The New York grid performed well in the summer’s first heat wave July 20 to 24, Aaron Markham, NYISO vice president of operations, told the Management Committee on Wednesday.

NYISO and transmission owners recalled facilities to service and rescheduled transmission and generation outages to prepare for the hot weather. That week’s peak load occurred on July 20, a Wednesday, at 30,505 MW, or just over 97% of the baseline forecast for the summer, Markham said.

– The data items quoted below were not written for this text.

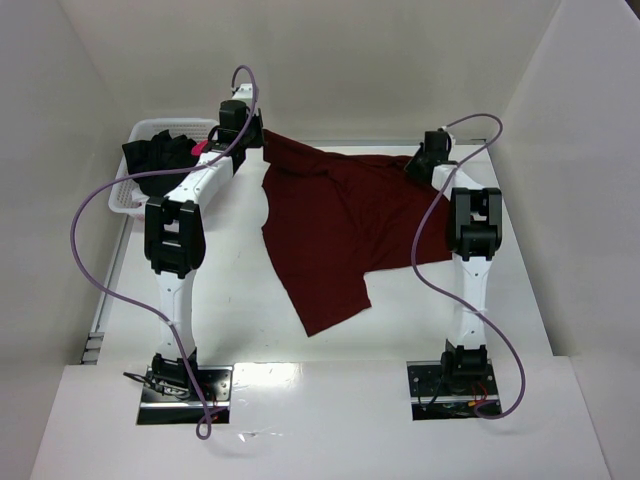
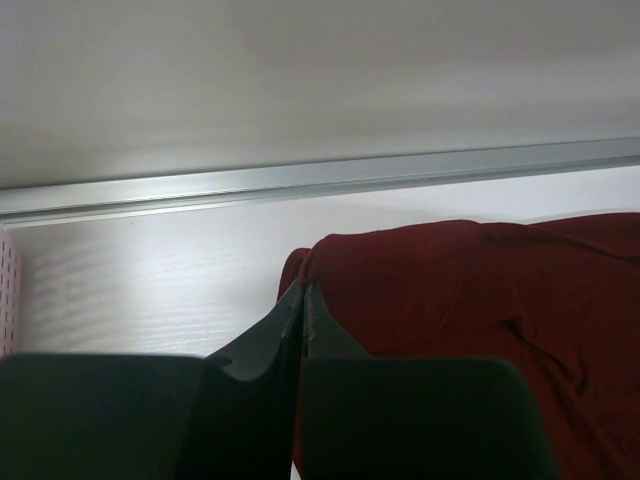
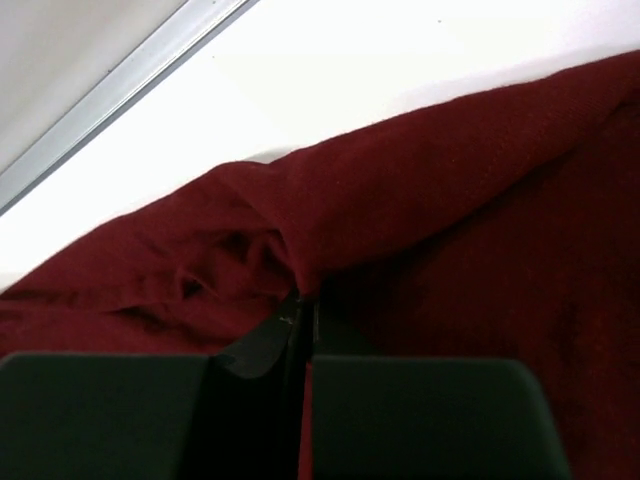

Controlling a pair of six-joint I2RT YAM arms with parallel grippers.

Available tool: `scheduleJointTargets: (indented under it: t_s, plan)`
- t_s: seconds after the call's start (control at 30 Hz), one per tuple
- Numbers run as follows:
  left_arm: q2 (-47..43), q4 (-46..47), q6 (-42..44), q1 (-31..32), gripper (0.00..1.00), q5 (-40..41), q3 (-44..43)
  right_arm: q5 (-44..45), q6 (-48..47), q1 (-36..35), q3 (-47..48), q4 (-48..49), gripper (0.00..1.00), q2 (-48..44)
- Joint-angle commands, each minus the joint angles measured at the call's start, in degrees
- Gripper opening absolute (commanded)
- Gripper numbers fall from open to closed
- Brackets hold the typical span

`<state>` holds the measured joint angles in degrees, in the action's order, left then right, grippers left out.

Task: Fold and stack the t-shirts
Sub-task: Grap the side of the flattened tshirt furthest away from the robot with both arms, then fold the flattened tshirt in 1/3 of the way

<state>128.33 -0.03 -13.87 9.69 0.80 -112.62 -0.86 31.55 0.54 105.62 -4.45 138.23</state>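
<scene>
The maroon t-shirt (image 1: 340, 225) lies spread and rumpled across the middle of the table, its far edge stretched between both grippers. My left gripper (image 1: 250, 135) is shut on the shirt's far left corner; in the left wrist view the jaws (image 2: 303, 290) pinch the cloth (image 2: 470, 290). My right gripper (image 1: 418, 162) is shut on the shirt's far right edge; in the right wrist view the jaws (image 3: 303, 298) pinch a fold of the cloth (image 3: 450, 220). The black t-shirt (image 1: 158, 158) with a pink mark (image 1: 197, 148) lies bunched in the basket.
A white mesh basket (image 1: 126, 200) stands at the far left of the table. White walls enclose the table on three sides, with a metal rail (image 2: 320, 180) along the back edge. Purple cables loop from both arms.
</scene>
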Motion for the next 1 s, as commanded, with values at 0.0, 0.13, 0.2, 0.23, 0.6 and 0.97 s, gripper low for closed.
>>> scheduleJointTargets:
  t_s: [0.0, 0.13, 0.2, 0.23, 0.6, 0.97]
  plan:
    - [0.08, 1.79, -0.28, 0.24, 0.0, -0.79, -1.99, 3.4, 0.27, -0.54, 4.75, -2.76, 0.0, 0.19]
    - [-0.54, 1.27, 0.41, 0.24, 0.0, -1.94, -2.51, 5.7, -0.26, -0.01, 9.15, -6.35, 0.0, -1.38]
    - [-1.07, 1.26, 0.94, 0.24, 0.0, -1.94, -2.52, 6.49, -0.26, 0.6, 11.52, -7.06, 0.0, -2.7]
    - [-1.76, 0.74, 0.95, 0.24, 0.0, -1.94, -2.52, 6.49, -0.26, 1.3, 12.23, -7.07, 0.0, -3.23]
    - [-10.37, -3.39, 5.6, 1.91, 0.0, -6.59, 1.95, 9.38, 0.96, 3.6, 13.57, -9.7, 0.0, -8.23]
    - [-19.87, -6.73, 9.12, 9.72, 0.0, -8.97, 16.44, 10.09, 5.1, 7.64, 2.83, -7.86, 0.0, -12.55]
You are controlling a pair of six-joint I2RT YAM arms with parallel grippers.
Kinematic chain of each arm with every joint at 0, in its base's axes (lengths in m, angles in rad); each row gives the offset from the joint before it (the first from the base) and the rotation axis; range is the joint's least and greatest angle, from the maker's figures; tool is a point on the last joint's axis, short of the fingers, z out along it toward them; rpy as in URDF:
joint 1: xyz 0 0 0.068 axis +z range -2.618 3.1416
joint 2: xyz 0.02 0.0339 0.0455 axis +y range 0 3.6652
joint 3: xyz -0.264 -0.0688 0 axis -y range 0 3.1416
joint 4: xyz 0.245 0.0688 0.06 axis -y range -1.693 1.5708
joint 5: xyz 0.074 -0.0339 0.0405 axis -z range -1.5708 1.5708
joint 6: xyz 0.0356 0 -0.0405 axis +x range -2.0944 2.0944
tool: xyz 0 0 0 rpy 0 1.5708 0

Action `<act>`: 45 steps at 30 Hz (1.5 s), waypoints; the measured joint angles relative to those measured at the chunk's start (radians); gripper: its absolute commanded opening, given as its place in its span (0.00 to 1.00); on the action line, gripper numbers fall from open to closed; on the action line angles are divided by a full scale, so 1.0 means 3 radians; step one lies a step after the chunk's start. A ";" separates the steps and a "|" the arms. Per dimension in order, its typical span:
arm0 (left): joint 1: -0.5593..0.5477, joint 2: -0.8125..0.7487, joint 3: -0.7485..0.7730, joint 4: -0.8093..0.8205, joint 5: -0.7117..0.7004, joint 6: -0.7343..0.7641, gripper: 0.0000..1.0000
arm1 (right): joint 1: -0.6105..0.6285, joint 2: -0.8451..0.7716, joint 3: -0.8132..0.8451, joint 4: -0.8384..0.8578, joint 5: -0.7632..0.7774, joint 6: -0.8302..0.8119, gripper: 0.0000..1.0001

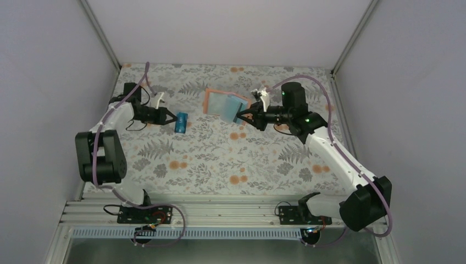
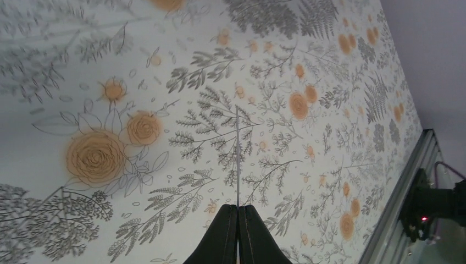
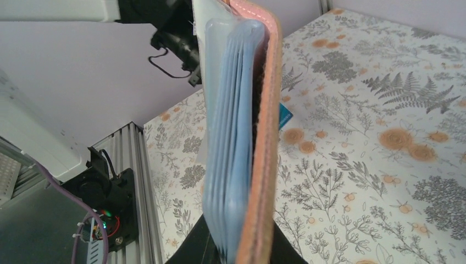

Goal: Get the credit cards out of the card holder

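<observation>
The card holder (image 1: 222,104), an orange cover with pale blue sleeves, hangs above the mat at the back centre, and my right gripper (image 1: 240,116) is shut on its right edge. In the right wrist view it stands edge-on, blue sleeves (image 3: 231,137) on the left and orange cover (image 3: 265,165) on the right, clamped at my right gripper (image 3: 242,254). A blue credit card (image 1: 181,122) is held away from the holder, to its left, with my left gripper (image 1: 173,119) shut on it. The left wrist view shows this card (image 2: 237,154) as a thin upright line rising from my left gripper (image 2: 237,209). Any cards inside the sleeves are hidden.
A floral mat (image 1: 231,159) covers the table. Grey walls close in the back and both sides. An aluminium rail (image 1: 220,212) with both arm bases runs along the near edge. The left arm (image 3: 165,22) shows behind the holder in the right wrist view.
</observation>
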 measured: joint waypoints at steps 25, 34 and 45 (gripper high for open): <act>-0.0048 0.0423 0.0177 0.0323 -0.0448 0.0064 0.83 | 0.0031 0.0156 0.0006 -0.0146 -0.0181 -0.0006 0.04; -0.0660 -0.1055 0.0352 -0.0025 0.0590 0.0931 1.00 | 0.0211 0.0202 0.0090 -0.0120 -0.0186 0.0038 0.04; -0.1228 -0.0996 0.0359 0.0118 0.0345 0.0717 0.14 | 0.0467 0.0210 0.0125 -0.0090 -0.0161 0.0051 0.07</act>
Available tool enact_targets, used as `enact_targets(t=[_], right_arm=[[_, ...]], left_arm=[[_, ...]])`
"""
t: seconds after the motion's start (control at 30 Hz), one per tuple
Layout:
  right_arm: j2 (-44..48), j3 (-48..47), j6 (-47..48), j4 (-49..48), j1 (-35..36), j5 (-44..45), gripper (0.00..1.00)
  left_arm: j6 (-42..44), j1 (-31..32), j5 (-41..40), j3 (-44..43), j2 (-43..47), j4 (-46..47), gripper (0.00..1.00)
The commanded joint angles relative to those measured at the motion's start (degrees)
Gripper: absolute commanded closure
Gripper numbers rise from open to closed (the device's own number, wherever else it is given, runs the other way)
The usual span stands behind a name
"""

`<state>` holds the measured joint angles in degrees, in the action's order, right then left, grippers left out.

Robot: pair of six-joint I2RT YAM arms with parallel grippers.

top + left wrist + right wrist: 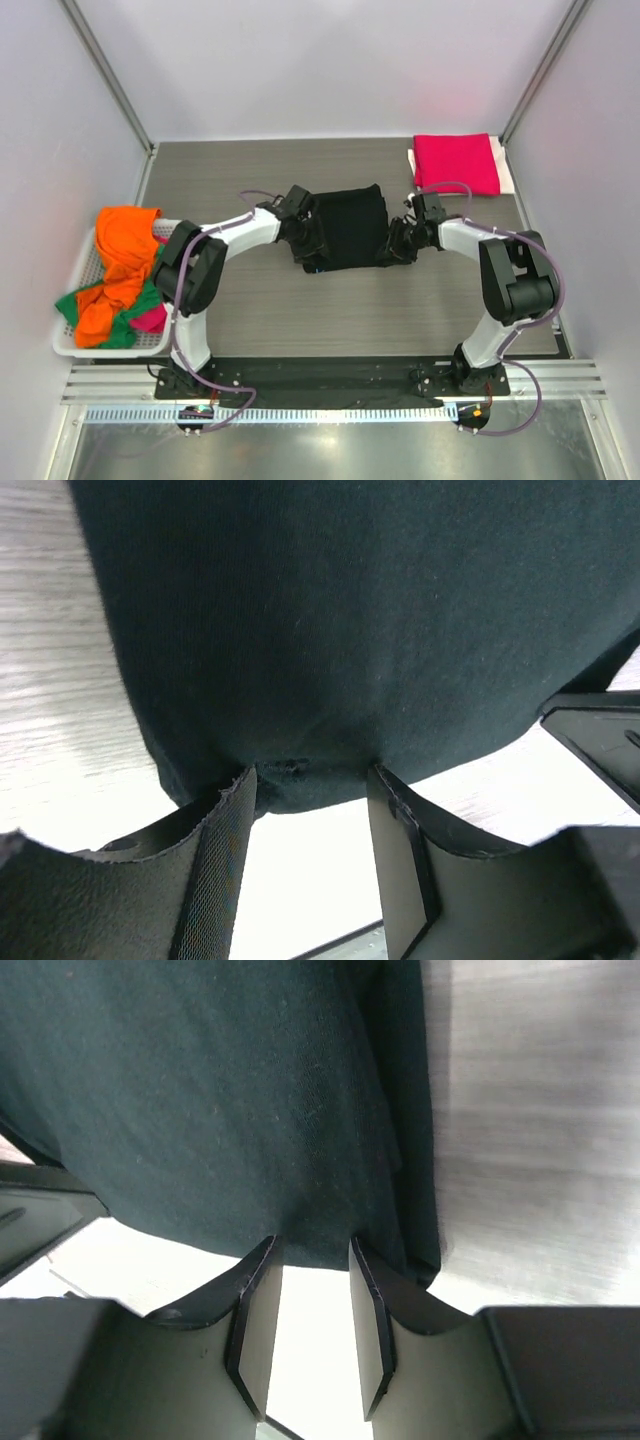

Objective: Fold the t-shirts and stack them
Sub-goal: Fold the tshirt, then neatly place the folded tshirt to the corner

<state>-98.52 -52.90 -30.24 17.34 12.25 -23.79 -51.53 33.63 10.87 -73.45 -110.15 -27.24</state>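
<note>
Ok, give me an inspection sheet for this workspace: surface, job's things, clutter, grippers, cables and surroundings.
Surface: grey wood-grain table.
Job's things: black cloth t-shirt in a rough rectangle at centre; crimson-pink folded t-shirt at far right; orange shirt, green shirt and pink shirt heaped in white mesh basket, left.
Clutter: nothing seen.
Grippers: left gripper and right gripper open, tips at the black t-shirt's opposite edges.
Cables: purple cables in loose loops, no snag seen.
Surroundings: plain white walls; metal rail at near edge.

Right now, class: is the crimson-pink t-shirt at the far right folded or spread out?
Folded: the crimson-pink t-shirt lies as a compact rectangle, no sleeves showing.
</note>
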Motion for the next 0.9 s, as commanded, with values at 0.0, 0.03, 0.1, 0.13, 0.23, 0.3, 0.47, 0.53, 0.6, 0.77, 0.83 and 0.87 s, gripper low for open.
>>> enact_targets(t=[0.0,0.03,0.1,0.13,0.23,0.3,0.47,0.53,0.6,0.77,0.83,0.87], right_arm=[[2.9,5.7,0.1,4.4,0.2,5.2,0.61],[4.3,5.8,-0.3,7.1,1.0,5.4,0.61],[10.1,5.0,-1.7,10.3,2.3,6.8,0.59],[12.0,4.4,-2.1,13.5,3.3,7.2,0.57],[18.7,-0.1,-3.2,18.2,6.9,9.2,0.34],[20.2,-5.7,-3.2,21.1,7.2,12.7,0.16],[13.9,-16.0,1.3,19.5,6.4,13.4,0.04],[7.9,-19.6,2.5,17.4,5.2,11.6,0.04],[4.1,-23.4,4.1,16.8,3.8,10.7,0.07],[-6.6,-28.3,6.9,14.3,0.8,7.9,0.13],[-8.9,-30.4,7.6,13.2,-0.4,7.1,0.14],[-11.1,-31.5,8.0,12.7,-0.6,6.5,0.14]], left_arm=[[6.5,-0.1,-10.9,3.4,0.5,-7.0,0.48],[7.7,0.0,-14.2,1.5,2.4,-9.6,0.46],[10.3,0.2,-21.0,-1.5,4.2,-14.6,0.42],[12.4,0.2,-23.2,-4.7,5.1,-19.0,0.38],[15.7,0.2,-29.1,-11.3,7.7,-26.9,0.34],[16.7,0.2,-30.2,-14.4,9.9,-30.8,0.33],[17.8,0.3,-27.3,-12.7,17.7,-32.6,0.31],[17.7,0.3,-26.5,-9.8,21.9,-33.5,0.31],[17.3,0.3,-26.4,-6.4,26.5,-34.5,0.31],[15.7,0.3,-25.4,1.3,36.4,-34.5,0.31],[15.3,0.3,-25.3,4.3,40.3,-34.1,0.31],[15.1,0.3,-25.3,5.2,41.1,-34.0,0.31]])
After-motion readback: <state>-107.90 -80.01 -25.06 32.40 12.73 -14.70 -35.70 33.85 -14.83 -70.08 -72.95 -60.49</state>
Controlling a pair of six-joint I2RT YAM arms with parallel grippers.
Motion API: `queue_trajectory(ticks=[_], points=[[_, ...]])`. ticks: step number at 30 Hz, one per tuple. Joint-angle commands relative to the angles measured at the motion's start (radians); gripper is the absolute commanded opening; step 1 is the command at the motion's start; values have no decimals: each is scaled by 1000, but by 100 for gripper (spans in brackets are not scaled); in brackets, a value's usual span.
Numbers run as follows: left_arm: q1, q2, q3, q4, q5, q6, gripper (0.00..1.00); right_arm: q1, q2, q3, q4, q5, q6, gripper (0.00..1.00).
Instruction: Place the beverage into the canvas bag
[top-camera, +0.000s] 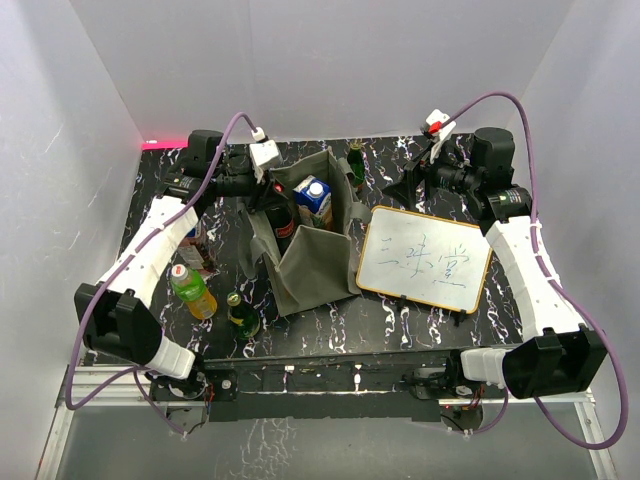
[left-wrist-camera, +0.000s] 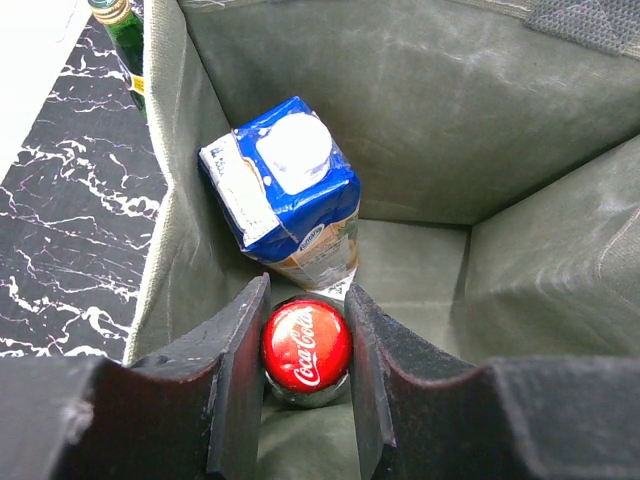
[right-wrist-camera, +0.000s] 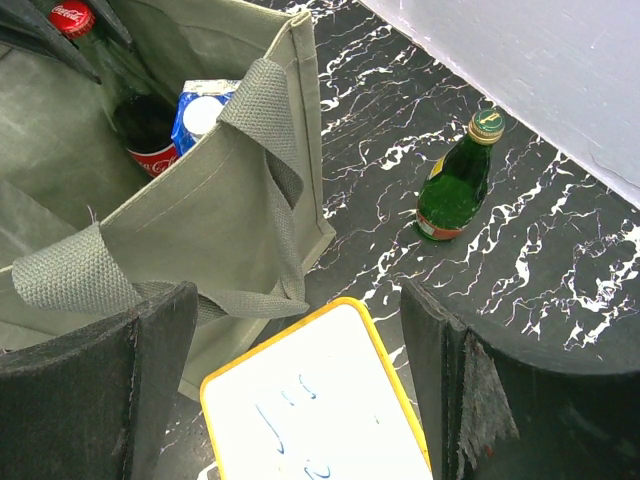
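The beverage is a dark cola bottle (top-camera: 281, 222) with a red cap (left-wrist-camera: 306, 345). It stands upright inside the olive-grey canvas bag (top-camera: 315, 265), next to a blue and white carton (left-wrist-camera: 285, 190). My left gripper (left-wrist-camera: 307, 300) reaches down into the bag's open top, its two fingers pressed on either side of the cap. In the right wrist view the cap (right-wrist-camera: 72, 17) and the bottle's red label (right-wrist-camera: 150, 150) show over the bag's (right-wrist-camera: 200, 210) rim. My right gripper (right-wrist-camera: 300, 310) hangs open above the whiteboard's corner, to the bag's right, holding nothing.
A yellow-framed whiteboard (top-camera: 425, 260) lies right of the bag. A green glass bottle (right-wrist-camera: 455, 185) stands behind it near the back wall. At the bag's left front stand a yellow-green bottle (top-camera: 192, 290) and a small green bottle (top-camera: 241, 315). White walls close in the table.
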Motion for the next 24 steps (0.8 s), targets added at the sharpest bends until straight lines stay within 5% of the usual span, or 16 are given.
queue_trajectory(ticks=[1, 8, 24], points=[[-1, -69, 16, 47, 5, 49, 32, -5, -26, 3, 32, -16, -13, 85], [-1, -68, 61, 35, -28, 13, 54, -4, -20, 9, 32, -21, -12, 85], [-1, -100, 200, -38, 41, -143, 73, -4, -30, -2, 37, -17, -3, 85]])
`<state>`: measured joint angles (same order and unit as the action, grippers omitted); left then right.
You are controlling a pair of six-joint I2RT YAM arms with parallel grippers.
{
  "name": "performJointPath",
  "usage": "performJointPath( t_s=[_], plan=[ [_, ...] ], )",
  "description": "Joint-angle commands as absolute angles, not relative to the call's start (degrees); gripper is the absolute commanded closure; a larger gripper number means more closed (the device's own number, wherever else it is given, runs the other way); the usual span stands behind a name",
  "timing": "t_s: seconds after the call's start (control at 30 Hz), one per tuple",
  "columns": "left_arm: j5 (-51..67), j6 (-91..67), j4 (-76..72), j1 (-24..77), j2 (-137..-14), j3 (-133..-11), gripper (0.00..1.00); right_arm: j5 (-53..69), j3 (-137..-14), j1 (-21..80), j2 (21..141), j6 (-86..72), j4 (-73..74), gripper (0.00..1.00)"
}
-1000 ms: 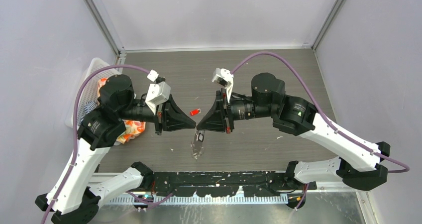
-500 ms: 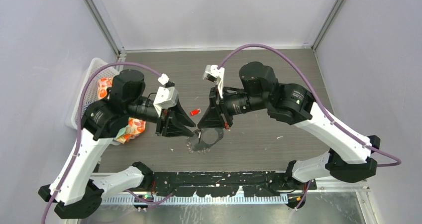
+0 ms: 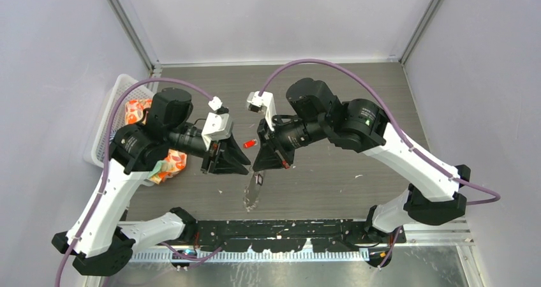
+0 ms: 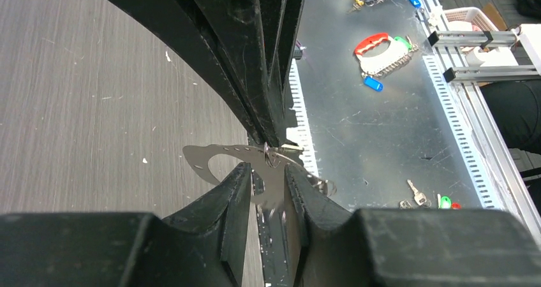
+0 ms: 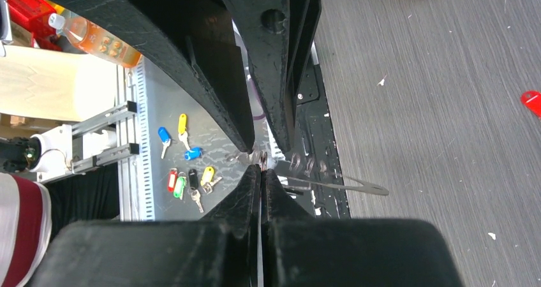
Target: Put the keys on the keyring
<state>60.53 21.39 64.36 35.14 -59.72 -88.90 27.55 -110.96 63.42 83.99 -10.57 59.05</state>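
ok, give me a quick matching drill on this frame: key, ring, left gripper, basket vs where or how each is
1. red key
2. keyring
3. left gripper
4. basket

A. hangs from the shut right gripper
B. far left edge
C. lies on the table, between the grippers
D. jaws apart

Pairs: 1-C, 2-A, 3-D, 4-B

No text can be read in any view. In the top view the right arm (image 3: 367,113) has a small patch of white print on its dark joint housing, too fine to make out. In the right wrist view an orange bottle (image 5: 89,35) shows no legible letters, and the coloured key tags (image 5: 193,153) look blank.
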Motion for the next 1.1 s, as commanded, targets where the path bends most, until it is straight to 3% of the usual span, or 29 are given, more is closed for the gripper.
performJointPath(
  t_s=[0.0,0.33,0.5,0.7,0.9,1.07],
  plan=[
    [62.40,19.63,61.07,35.24,-57.83,-87.72,0.73,28.12,-114.79,64.15,84.48,-9.77,58.52,0.99],
    [62.54,18.23,60.15,35.31,-57.44,-87.27,0.81,27.59,-117.58,65.14,86.96,-9.40,59.35,0.99],
    [62.17,20.36,61.79,35.33,-57.47,-87.28,0.99,27.59,-118.14,65.48,87.41,-9.39,59.35,0.99],
    [61.61,24.04,65.67,35.33,-57.56,-87.88,1.00,27.69,-117.55,65.45,85.91,-10.00,56.99,0.98],
    [60.57,18.31,59.85,35.25,-56.16,-86.63,1.00,24.93,-108.60,64.51,77.58,-13.04,47.21,0.61],
    [61.98,8.86,49.81,35.32,-53.74,-84.25,1.00,25.21,-94.66,62.55,67.32,-17.49,36.10,0.52]
  ],
)
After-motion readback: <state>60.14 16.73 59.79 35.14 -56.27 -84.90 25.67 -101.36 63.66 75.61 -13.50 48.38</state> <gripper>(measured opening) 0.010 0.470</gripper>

NYISO July Peak Loads (NYISO) Content.jpgJuly 20 zonal peak loads in the New York Control Area | NYISO

 

“In general, generation performed well,” Markham said. “From a transmission perspective, the Neptune cable with PJM did return to full capability on Tuesday, [July 19,] so it was able to supply additional megawatts into Zone K [Long Island] from PJM.”

The Western New York public policy transmission project was also effective at reducing supply bottlenecking through the period, Markham said.

The ISO did activate emergency demand response and special-case resource (SCR) programs in Zone F [the Capital District] on both Tuesday and Wednesday in response to a forced outage at the 115-KV Greenbush substation in that area, which caused some supply bottling and added to transmission congestion into the region, he said.

“In summary, things went well, and we are watching the weather for next week,” Markham said. “It looks like it is warming up again, probably not to the level we experienced last week, but we will continue to monitor that and take actions as needed to be ready for it.”

June LBMPs Rise Slightly; Gas Prices Ease

NYISO locational-based marginal prices averaged $76.72/MWh in June, up from $70.60/MWh the previous month, COO Rick Gonzales said in delivering the monthly operations report.

Day-ahead and real-time load-weighted LBMPs came in higher compared to May. Year-to-date monthly energy prices averaged $87.37/MWh, a 115% increase from $40.59/MWh in June last year.

June’s average sendout was 422 GWh/day, higher than the 372 GWh/day in May but lower than the 458 GWh/day a year earlier.

Transco Z6 hub natural gas prices averaged $6.91/MMBtu for the month, down from $7.39/MMBtu in May and up 164.5% year-over-year.

Distillate prices were up 115.4% year-over-year but mixed compared to the previous month. Jet Kerosene Gulf Coast averaged $30.68/MMBtu, up from $29.17/MMBtu in May. Ultra Low Sulfur No. 2 Diesel NY Harbor averaged $31.30/MMBtu, down from $32.97/MMBtu in May.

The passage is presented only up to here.